Выбрать главу

Я была не против. И в этот вечер он рассказывал о себе, о том, что в 1937 году арестовали отца, о том, что мать в юности была больна туберкулезом, потом будто бы все затихло, но с 1946 года все обострилось. Работает она судьей и очень любит общественную работу. Домашнее хозяйство ведет няня.

А я рассказала ему все о своих родных: о маме Наташе, воспитавшей меня, и о маме, которой очень не везло в личной жизни, хоть и не по ее вине, что на каникулы езжу в новую семью мамы, но больше времени провожу в своем прежнем доме, где родилась, и который считаю единственно родным и очень его люблю.

После этих откровений все свободное время мы стали проводить вместе. Часто вместе стали заниматься в читальном зале нашей библиотеки.

— Не хватит ли на сегодня грызть науку?

— Пожалуй. Только давай выходить не вместе, а по одному. Выходи первая, — говорил Рэмир.

Я обижалась, потому что не понимала, чего он стесняется. Про-дружив весь третий курс, ежедневно встречаясь и вечерами, мы ни разу не поцеловались. Так чего же он стыдится?

— Понимаешь, я деревенский. А у нас принято прятаться, скрываться, чтоб никто не догадывался, — смущенно оправдывался парень.

Очень тепло относясь ко мне, он даже и не представляю, когда бы отважился первый раз поцеловать, если бы этому не предшествовала разлука: их группа готовились в Белгород на практику, наша — продолжала сдавать экзамены. Пятого июня на экзамене за строительные машины я получила тройку — впервые за все годы.

— Что случилось? — спросил меня Рэмир, ждавший меня за дверью, видя на лице горе.

— В свой день рождения преподнесла себе подарок на экзамене — тройка. Впервые.

— Так пересдай ее.

— Не стоит. Не люблю я эти винтики, гаечки, тормоза, рули и так далее.

— Все равно не унывай. И давай куда-нибудь отправимся часа через два.

Но ни через два, ни через четыре часа он не появился. И мне было горько в день рождения.
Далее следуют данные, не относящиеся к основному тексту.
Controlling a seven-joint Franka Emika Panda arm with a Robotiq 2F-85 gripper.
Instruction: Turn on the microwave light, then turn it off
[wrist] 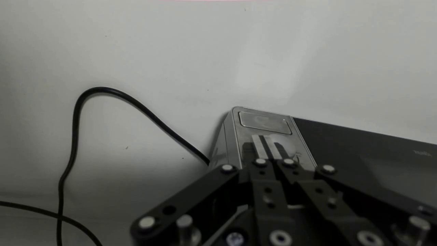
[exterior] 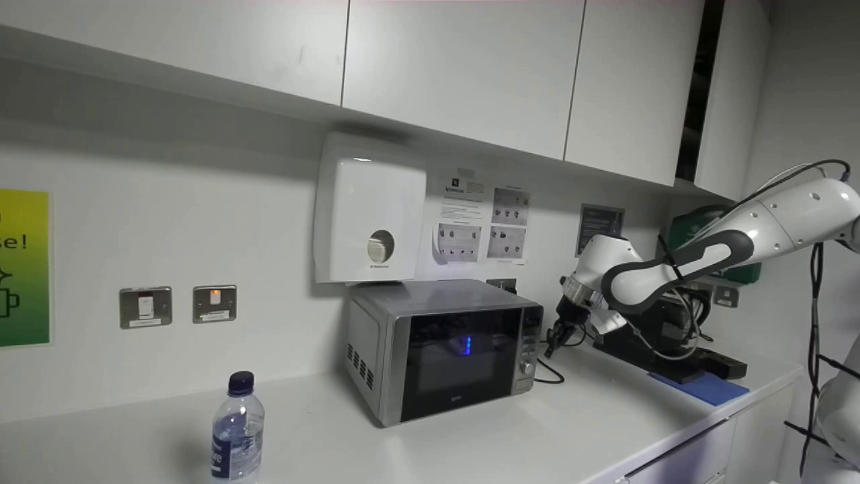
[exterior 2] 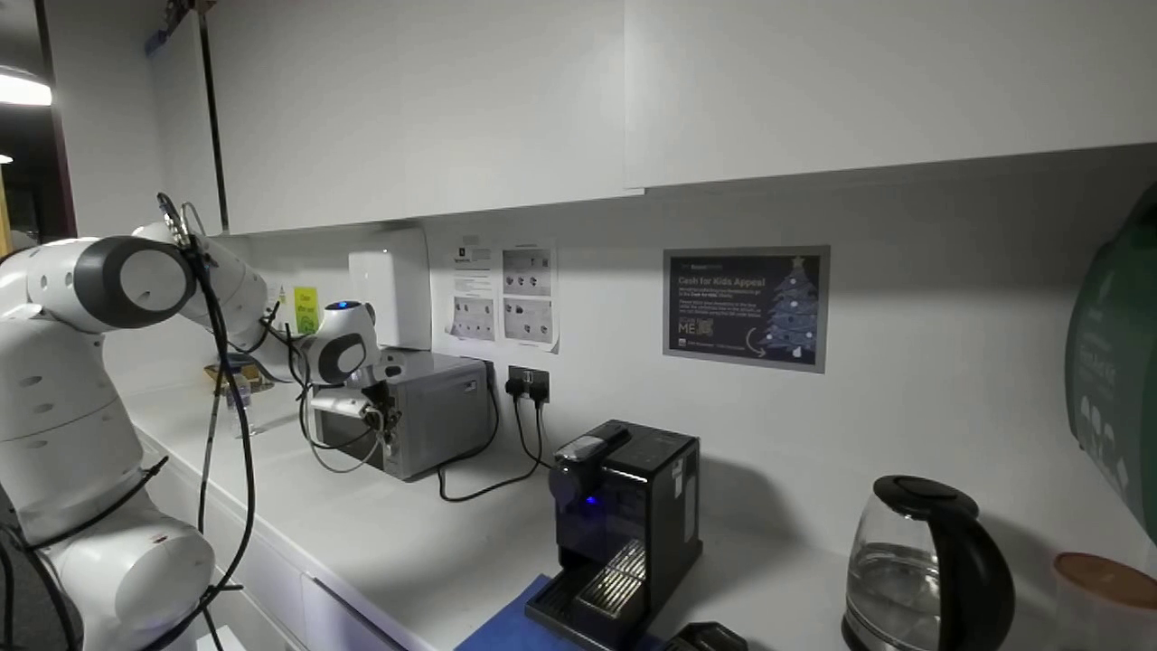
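The microwave (exterior: 447,356) is silver and black, the poster (exterior: 25,269) yellow shading into green.

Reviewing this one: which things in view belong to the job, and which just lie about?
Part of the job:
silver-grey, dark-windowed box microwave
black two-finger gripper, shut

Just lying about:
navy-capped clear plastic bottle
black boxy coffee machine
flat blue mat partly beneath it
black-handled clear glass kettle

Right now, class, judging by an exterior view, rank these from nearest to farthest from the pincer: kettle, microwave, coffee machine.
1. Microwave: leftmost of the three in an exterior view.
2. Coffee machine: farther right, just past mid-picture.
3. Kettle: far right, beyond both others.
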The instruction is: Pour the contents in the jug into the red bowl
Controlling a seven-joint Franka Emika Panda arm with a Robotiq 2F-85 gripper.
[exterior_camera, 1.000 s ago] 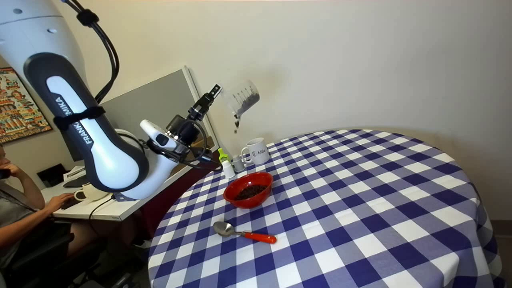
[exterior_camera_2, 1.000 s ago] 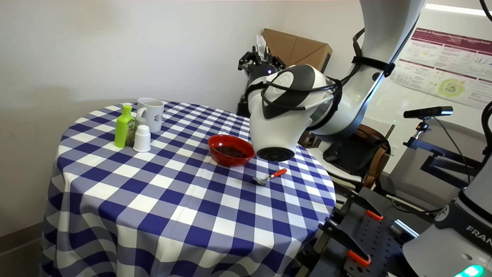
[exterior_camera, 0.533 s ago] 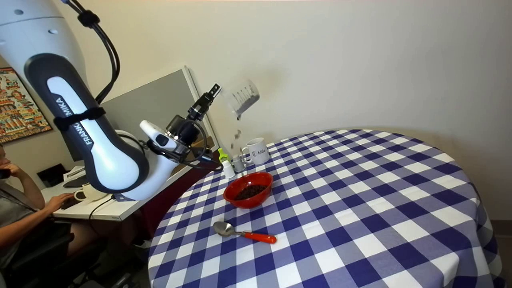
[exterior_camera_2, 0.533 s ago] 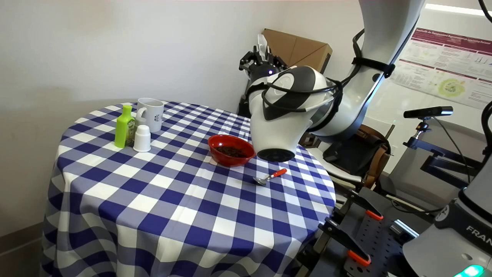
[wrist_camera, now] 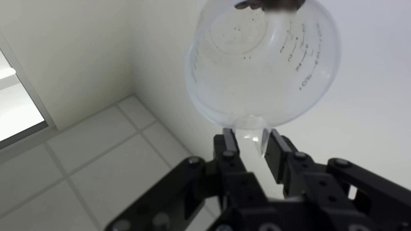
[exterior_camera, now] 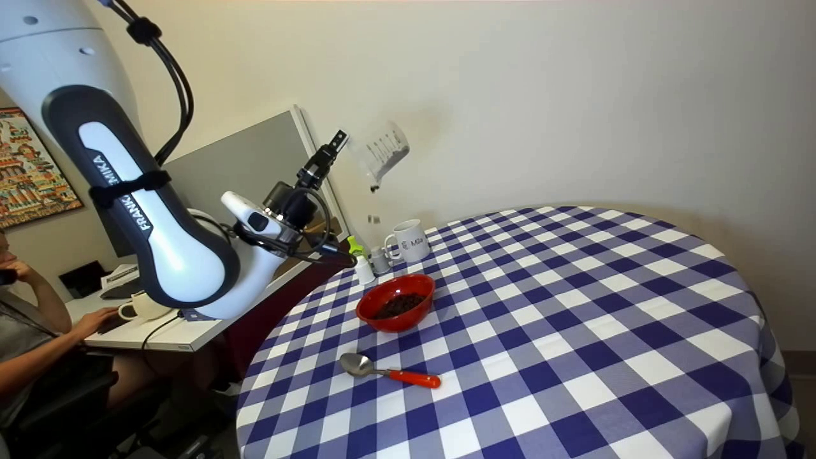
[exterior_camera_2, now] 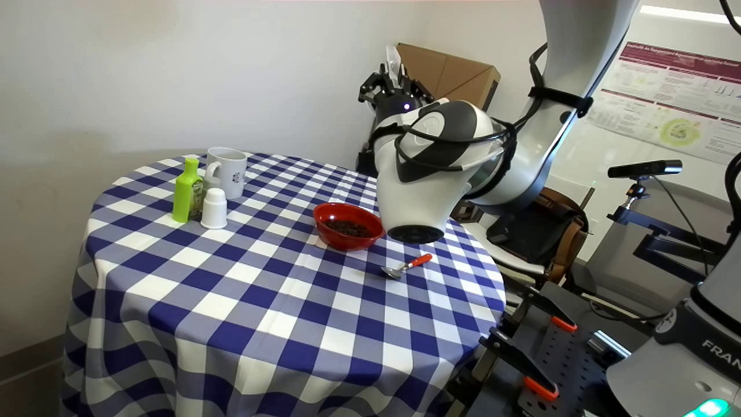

Появился он лишь вечером. Бедняга искал деньги, а потом ездил в центр за подарком. Он протянул мне коробку цветных карандашей и… нож.

Я обалдело смотрела на подарок, особенно на ножик:

— А что я им буду резать?

— Да вот эти, — говорит, — карандаши точить. Я ведь не соображаю, что бы тебе понравилось. А чего бы ты хотела сама?

— Наверное, одеколон, — призналась я.

На другой день Рэмир подарил мне одеколон «Виноград». Это был дешевый одеколон, копеек за сорок. Но оригинальный флакончик напоминал собой гроздь винограда. Прошло столько лет, но наверное, я бы и теперь узнала его запах с закрытыми глазами, запах нашей беззаботной счастливой юности и чистой дружбы. Пустой флакончик хранился много лет, и им долго играла наша дочка Люда.

Мостовики уехали на практику, и я затосковала. Но заканчивались экзамены и у нас. Кто-то вбежал в аудиторию и прокричал:

— Есть желающие в Белгород? Идите и записывайтесь.

Я с радостью записалась, также попали в эту группу еще несколько человек из нашей комнаты.

Рэмир был рад моему приезду, но, пожалуй, слишком: вместо того, чтоб пойти навстречу, он закрылся с головой в простыни и одеяла. Это было для всех странно. Редко, правда, но странности у него проявлялись и позже. Помню случай, когда мы уже из Пензы переехали в Орск, часто ходили в Дом культуры «Строитель» в кино. И вот, собираясь однажды в очень жаркое (по-орски) лето в кино, он стал на туфли натягивать галоши.

— А что это ты делаешь? — спрашиваю.

— Да вот не налезают почему-то.

— Да ведь на дворе лето, пыль. Зачем тебе галоши натягивать?

— Эх, и правда ведь, — но даже не удивился.

В общем, странности у него были, но парень он был хороший.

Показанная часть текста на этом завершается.